Many thermodynamic and dynamic properties of water display anomalous behavior at low enough temperatures. In a recent study Yan et al. [1] identified a spherically-symmetric two-scale potential that displays many of the same anomalous properties as water. More specifically, for select parameterizations of the potential one finds that regions of structural, kinetic (increased diffusivity upon compression at constant temperature), and thermodynamic (fluid expansion upon isobaric cooling) anomalous behavior appear as nested domes in the temperature-density plane. These property relationships are similar to those found by Errington and Debenedetti [2] for a more realistic model of water.
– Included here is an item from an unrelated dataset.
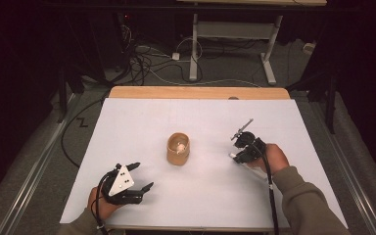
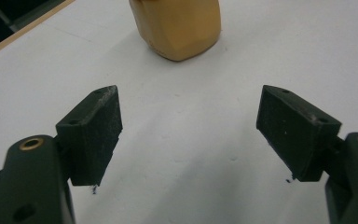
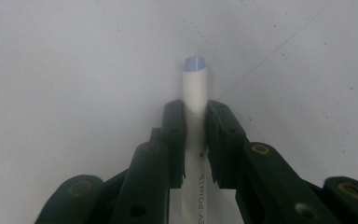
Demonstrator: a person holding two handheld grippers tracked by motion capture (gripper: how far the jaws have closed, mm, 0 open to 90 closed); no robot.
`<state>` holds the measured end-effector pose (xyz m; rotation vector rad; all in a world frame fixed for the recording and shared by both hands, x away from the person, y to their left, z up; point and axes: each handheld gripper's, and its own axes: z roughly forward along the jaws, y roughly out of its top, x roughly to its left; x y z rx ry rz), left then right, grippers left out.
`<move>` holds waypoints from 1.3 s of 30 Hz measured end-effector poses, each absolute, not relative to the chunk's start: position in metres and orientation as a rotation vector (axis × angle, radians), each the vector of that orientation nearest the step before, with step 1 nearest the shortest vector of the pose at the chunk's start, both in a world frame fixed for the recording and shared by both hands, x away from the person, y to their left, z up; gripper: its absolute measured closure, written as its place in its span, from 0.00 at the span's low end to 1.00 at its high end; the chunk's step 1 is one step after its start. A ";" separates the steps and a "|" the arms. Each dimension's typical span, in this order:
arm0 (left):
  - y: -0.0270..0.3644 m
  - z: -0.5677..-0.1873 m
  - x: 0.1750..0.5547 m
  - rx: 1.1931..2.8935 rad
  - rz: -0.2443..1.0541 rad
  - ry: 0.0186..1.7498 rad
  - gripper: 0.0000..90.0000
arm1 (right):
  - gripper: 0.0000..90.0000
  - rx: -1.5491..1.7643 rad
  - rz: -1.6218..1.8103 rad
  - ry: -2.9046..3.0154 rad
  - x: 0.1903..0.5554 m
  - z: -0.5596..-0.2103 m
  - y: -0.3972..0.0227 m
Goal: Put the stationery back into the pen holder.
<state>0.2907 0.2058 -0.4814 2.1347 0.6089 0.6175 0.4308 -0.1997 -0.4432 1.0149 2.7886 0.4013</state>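
right gripper view has the right gripper (image 3: pixel 196 140) clamped on a white pen (image 3: pixel 196 88), lifted off the white table (image 1: pixel 142 122). judging by that, pickup is done; dropping it into the wooden cup (image 1: pixel 178 149) mid-table likely remains. left gripper (image 2: pixel 189 135) gapes wide, empty.

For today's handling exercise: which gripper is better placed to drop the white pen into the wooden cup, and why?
Right. The right gripper is already shut on the white pen, beside the wooden cup. The left gripper is open and holds nothing.
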 end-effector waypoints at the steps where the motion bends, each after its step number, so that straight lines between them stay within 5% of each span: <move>1: 0.206 -0.481 0.291 2.134 0.617 0.611 0.24 | 0.87 1.027 0.411 2.780 0.429 -0.443 -0.200; 39: 0.206 -0.478 0.290 2.093 0.634 0.640 0.21 | 0.88 0.897 1.189 2.225 0.370 -0.400 -0.239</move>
In this work we provide evidence that suggests that the anomalous regions specified above can all be linked through knowledge of the excess entropy. Specifically, we show how entropy scaling relationships developed by Rosenfeld [3] can be used to accurately predict the region of diffusivity anomalies, and propose where other anomalous kinetic regions fall for the Yan et al. model.

[1] Z. Yan, S. V. Buldyrev, N. Giovambattista, and H. E. Stanley, Phys. Rev. Lett. 95, 130604 (2005).

[2] J. R. Errington and P. G. Debenedetti, Nature 409, 318 (2001).

[3] Y. Rosenfeld, J. Phys.: Condens. Matter 11, 5415 (1999).